Work to be completed:
Transcribe the complete listing exactly.

Data section:
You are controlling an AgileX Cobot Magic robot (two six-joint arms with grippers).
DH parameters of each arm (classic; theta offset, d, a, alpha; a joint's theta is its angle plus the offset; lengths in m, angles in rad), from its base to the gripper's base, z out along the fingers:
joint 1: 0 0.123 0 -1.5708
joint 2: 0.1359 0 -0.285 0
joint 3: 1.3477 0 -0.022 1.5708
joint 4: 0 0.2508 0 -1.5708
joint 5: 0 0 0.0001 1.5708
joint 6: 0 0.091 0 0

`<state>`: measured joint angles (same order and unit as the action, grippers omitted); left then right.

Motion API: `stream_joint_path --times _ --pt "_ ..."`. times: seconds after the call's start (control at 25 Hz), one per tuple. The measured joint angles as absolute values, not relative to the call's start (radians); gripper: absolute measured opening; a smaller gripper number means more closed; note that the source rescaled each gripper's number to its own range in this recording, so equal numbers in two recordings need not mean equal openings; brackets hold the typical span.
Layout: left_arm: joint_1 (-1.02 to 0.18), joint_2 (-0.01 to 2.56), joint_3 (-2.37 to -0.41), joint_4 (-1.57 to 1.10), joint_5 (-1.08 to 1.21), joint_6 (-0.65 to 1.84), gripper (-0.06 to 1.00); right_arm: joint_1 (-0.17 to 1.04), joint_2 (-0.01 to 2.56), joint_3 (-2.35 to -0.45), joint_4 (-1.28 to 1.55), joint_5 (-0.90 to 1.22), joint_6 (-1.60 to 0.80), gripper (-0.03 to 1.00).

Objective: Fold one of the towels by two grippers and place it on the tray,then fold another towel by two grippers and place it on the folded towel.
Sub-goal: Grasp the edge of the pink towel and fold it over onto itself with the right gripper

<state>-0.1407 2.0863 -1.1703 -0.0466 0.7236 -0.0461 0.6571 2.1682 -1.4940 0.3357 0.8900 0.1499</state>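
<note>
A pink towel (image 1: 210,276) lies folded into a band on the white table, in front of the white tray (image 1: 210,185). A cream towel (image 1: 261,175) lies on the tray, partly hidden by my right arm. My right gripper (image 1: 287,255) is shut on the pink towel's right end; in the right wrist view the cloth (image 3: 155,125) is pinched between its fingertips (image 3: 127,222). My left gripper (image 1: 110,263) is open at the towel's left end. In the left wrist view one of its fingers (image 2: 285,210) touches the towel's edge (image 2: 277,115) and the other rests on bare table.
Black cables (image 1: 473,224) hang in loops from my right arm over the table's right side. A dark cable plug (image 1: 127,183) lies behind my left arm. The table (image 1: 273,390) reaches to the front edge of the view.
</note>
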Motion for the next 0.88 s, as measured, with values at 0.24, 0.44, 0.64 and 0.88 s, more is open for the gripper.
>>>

Answer to this exercise:
You are controlling an AgileX Cobot Magic robot (two six-joint arms with grippers).
DH parameters of each arm (classic; theta offset, d, a, alpha; a joint's theta is its angle plus the offset; lengths in m, angles in rad), from its base to the gripper's base, z out along the fingers:
joint 1: 0 0.123 0 -1.5708
joint 2: 0.1359 0 -0.285 0
joint 3: 1.3477 0 -0.022 1.5708
joint 4: 0 0.2508 0 -1.5708
joint 5: 0 0 0.0001 1.5708
joint 6: 0 0.091 0 0

`<state>`: measured joint angles (same order and unit as the action, grippers omitted); left then right.

Motion API: `stream_joint_path --times _ --pt "_ ..."`. times: seconds after the call's start (control at 25 Hz), one per tuple. The measured joint angles as absolute values, not relative to the call's start (radians); gripper: absolute measured opening; a smaller gripper number means more closed; note that the source rescaled each gripper's number to its own range in this recording, so equal numbers in two recordings need not mean equal openings; brackets hold the typical span.
Layout: left_arm: joint_1 (-1.02 to 0.18), joint_2 (-0.01 to 2.56), joint_3 (-2.37 to -0.41), joint_4 (-1.57 to 1.10), joint_5 (-1.08 to 1.21), joint_6 (-0.65 to 1.84), gripper (-0.06 to 1.00); right_arm: joint_1 (-0.17 to 1.04), joint_2 (-0.01 to 2.56), joint_3 (-2.35 to -0.45), joint_4 (-1.28 to 1.55), joint_5 (-0.90 to 1.22), joint_6 (-1.60 to 0.80), gripper (-0.03 to 1.00).

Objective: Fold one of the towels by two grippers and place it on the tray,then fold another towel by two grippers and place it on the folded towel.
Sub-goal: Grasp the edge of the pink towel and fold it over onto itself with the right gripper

<state>-0.1407 2.0863 -1.1703 -0.0466 0.7236 -0.0461 0.6571 2.1682 -1.4940 0.3357 0.8900 0.1499</state>
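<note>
A pink towel (image 1: 210,276) lies folded into a band on the white table, in front of the white tray (image 1: 210,185). A cream towel (image 1: 261,175) lies on the tray, partly hidden by my right arm. My right gripper (image 1: 287,255) is shut on the pink towel's right end; in the right wrist view the cloth (image 3: 155,125) is pinched between its fingertips (image 3: 127,222). My left gripper (image 1: 110,263) is open at the towel's left end. In the left wrist view one of its fingers (image 2: 285,210) touches the towel's edge (image 2: 277,115) and the other rests on bare table.
Black cables (image 1: 473,224) hang in loops from my right arm over the table's right side. A dark cable plug (image 1: 127,183) lies behind my left arm. The table (image 1: 273,390) reaches to the front edge of the view.
</note>
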Motion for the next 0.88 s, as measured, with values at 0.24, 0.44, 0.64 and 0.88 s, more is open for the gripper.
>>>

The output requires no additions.